Overview - lexprep

v1.0.0 is live

Open research infrastructure for reproducible data preparation.

lexprep.net GitHub DOI: 10.5281/zenodo.18713755

MIT License • Python 3.10+

The Problem

Across experimental research, data preparation is one of the most time-consuming stages, yet it remains largely undocumented. Stimulus lists and datasets are built manually in spreadsheets, with no version control, no audit trails, and no standardized way to reproduce or share the process. Published studies rarely document how items were filtered, balanced, or allocated. This reproducibility gap undermines confidence in results and makes replication unnecessarily difficult.

The LexPrep Workflow

Enrich

Automated Linguistic Enrichment

G2P phonetic transcription
Syllable counting
POS tagging (UPOS + fine-grained)
Word length (Unicode codepoints)

Supports Persian, English, Japanese

Sample

Bias-Aware Stratified Sampling

Quantile-based stratification
Equal, proportional, optimal (Neyman) and fixed allocation methods
Seeded randomization for exact reproduction across runs

Audit

Machine-Readable Audit Trails

ZIP reproducibility pack per run
JSON manifest: tool, version, seed, timestamp, library versions
Per-bin statistics and excluded items
Full documentation of every decision

Supported Languages & Tools

Language	G2P	Syllables	POS
Persian	PersianG2p	Heuristic	Stanza
English	g2p-en (CMU)	pyphen (TeX)	spaCy
Japanese	-	-	Stanza/UniDic
Any	-	-	-

Example Use Case

A researcher preparing 200 Persian words for a reading experiment.

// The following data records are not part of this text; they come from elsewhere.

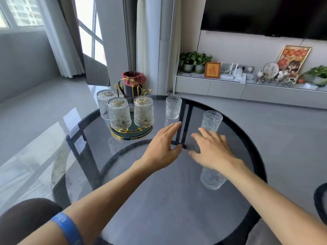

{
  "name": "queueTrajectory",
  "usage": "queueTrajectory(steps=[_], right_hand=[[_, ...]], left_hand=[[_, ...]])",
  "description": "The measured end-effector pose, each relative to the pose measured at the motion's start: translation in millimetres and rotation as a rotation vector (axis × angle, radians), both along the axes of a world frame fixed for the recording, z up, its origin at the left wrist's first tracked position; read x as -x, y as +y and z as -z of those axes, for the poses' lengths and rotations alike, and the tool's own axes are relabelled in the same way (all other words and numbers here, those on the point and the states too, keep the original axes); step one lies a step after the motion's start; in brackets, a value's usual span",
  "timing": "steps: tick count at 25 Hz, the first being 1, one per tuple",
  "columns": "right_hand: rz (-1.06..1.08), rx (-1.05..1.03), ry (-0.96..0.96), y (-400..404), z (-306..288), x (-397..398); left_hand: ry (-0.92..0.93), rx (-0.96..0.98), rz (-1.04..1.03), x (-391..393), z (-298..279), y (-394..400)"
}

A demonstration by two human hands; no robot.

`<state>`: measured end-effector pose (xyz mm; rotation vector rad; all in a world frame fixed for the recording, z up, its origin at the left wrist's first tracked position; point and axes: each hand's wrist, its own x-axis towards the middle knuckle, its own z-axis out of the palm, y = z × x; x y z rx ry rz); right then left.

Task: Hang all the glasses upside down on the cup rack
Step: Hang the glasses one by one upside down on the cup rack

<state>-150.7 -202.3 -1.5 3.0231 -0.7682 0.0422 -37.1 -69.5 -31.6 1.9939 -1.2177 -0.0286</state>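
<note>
- Rack (131, 133), left of centre on the table (159, 200): three glasses hang upside down on it, the back one (104, 106) at far left, the front one (119, 114) nearest the camera, and the third (143, 112) to their right. The gold pegs stand close together, so seating another glass could knock a hung one or tip the rack.
- Left hand (161, 147), centre frame: grip released, fingers spread flat, holding nothing. An upright glass (173, 107) stands beyond its fingertips, apart from them, in the upper centre.
- Right hand (212, 149), right of centre: grip released too, fingers splayed, empty. A second upright glass (211, 122) stands just past its fingertips; touching or not, I cannot tell.
- A third loose glass (211, 178) sits lower right, partly hidden under the right wrist. The forearm could sweep it over.
- The ribbed glass looks slippery, and the table is hard glass: a loose pinch while turning one over could drop and break it.
</note>
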Motion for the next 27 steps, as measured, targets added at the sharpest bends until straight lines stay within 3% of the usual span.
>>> queueTrajectory(steps=[4, 7, 10, 15, 19, 22, 25, 27], right_hand=[[0.165, -0.109, 0.38, -12, -7, 28], [0.157, -0.112, 0.442, -9, -11, 30], [0.134, -0.231, 0.288, -3, -12, 25], [0.039, -0.813, -0.103, 20, -29, -7], [-0.09, -1.106, -0.42, 38, -52, -35], [-0.036, -1.525, -0.684, 38, -58, -49], [0.114, -1.824, -0.483, 47, -46, -57], [0.103, -2.074, -0.383, 56, -33, -65]], left_hand=[[0.001, -0.05, 0.002, 8, 9, 0], [0.012, -0.063, -0.009, 7, 8, 8], [0.038, -0.023, -0.056, 0, 1, 21], [0.14, -0.093, 0.214, -2, -9, 41], [0.108, 0.159, -0.051, -13, -33, 46], [0.248, 0.38, -0.105, -40, -53, 55], [0.303, 0.493, -0.033, -57, -65, 59], [0.336, 0.497, 0.05, -61, -67, 56]])
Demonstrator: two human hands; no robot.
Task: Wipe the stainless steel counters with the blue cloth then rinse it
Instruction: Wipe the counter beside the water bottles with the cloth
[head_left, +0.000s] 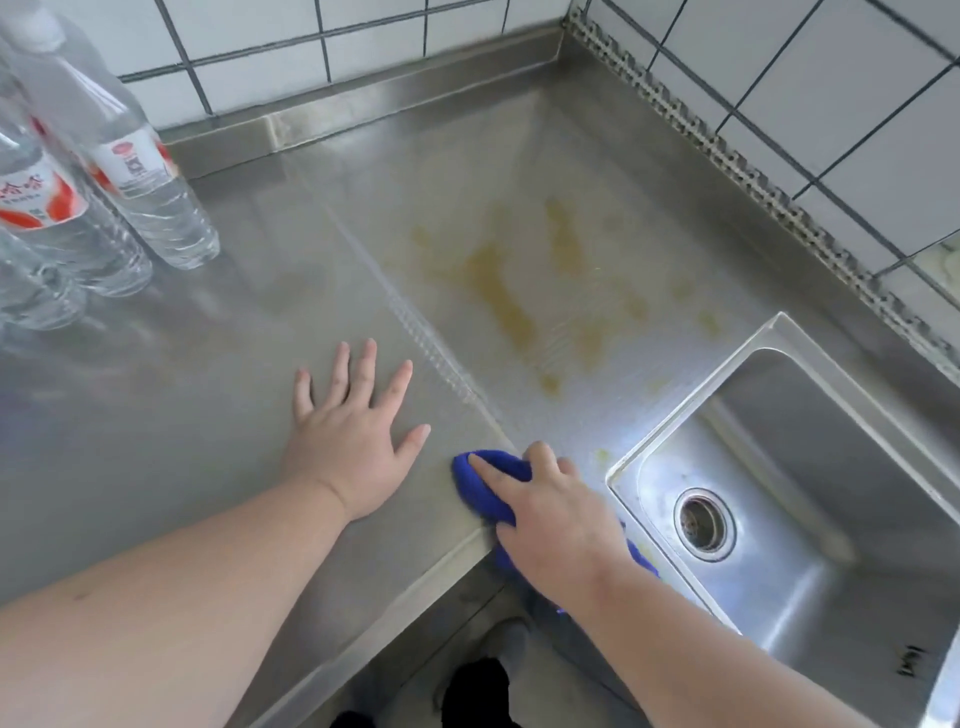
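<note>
while the left hand (353, 447) is lying flat with fingers spread near the counter's (234, 364) front edge, the right hand (550, 514) is gripping the bunched blue cloth (485, 493) at the front edge beside the sink (810, 467); pressing firmly through the yellow stains (498, 291) should be working best.

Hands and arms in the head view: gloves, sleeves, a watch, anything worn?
Nothing worn. Left hand and right hand are bare: no gloves, rings, or watch. Both forearms are bare to the frame edge; no sleeve or cuff shows.
</note>
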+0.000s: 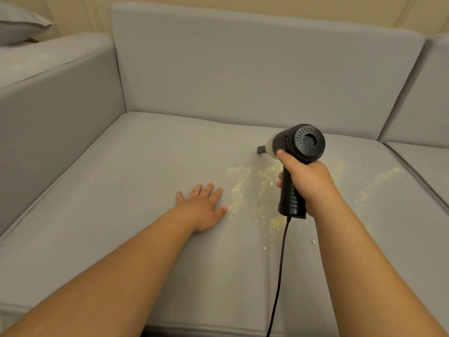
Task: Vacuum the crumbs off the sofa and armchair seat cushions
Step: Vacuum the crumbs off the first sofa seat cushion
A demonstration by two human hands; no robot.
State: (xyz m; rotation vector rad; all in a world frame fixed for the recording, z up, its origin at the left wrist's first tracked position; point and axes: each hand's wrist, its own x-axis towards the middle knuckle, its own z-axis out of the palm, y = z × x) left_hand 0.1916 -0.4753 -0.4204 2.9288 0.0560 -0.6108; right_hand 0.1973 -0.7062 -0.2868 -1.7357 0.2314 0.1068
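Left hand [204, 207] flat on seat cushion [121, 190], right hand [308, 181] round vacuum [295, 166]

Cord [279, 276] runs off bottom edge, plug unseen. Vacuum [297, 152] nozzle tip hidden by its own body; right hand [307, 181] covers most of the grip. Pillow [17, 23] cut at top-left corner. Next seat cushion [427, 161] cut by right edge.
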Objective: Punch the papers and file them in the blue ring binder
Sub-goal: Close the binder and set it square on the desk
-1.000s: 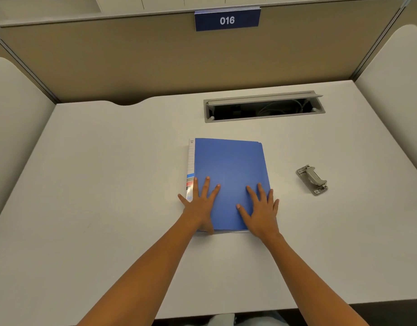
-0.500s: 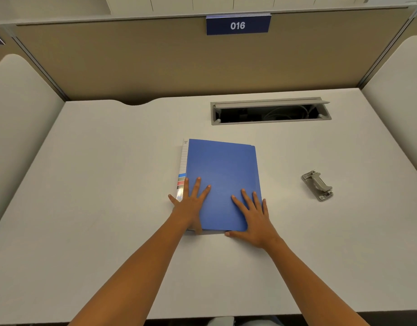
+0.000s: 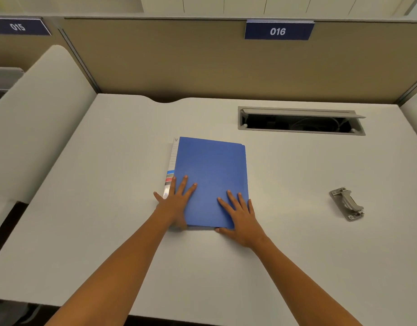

With LexPrep:

Upload raw wordlist (XLSX/CSV/TXT)

Enrich: add G2P, syllables, POS in one step

Sample: stratified selection across frequency bins

Export: ZIP pack with manifest for replication

Total time: minutes, not hours.

Fully documented.

Roadmap

LexPrep aims to become the standard infrastructure for reproducible data preparation in experimental research.

Linguistic enrichment (G2P, syllables, POS)

Stratified sampling & multi-file shuffle

ZIP reproducibility packs with JSON manifest

Statistical validation & distribution testing

Frequency integration from external corpora

Additional language support

Lab-level collaboration features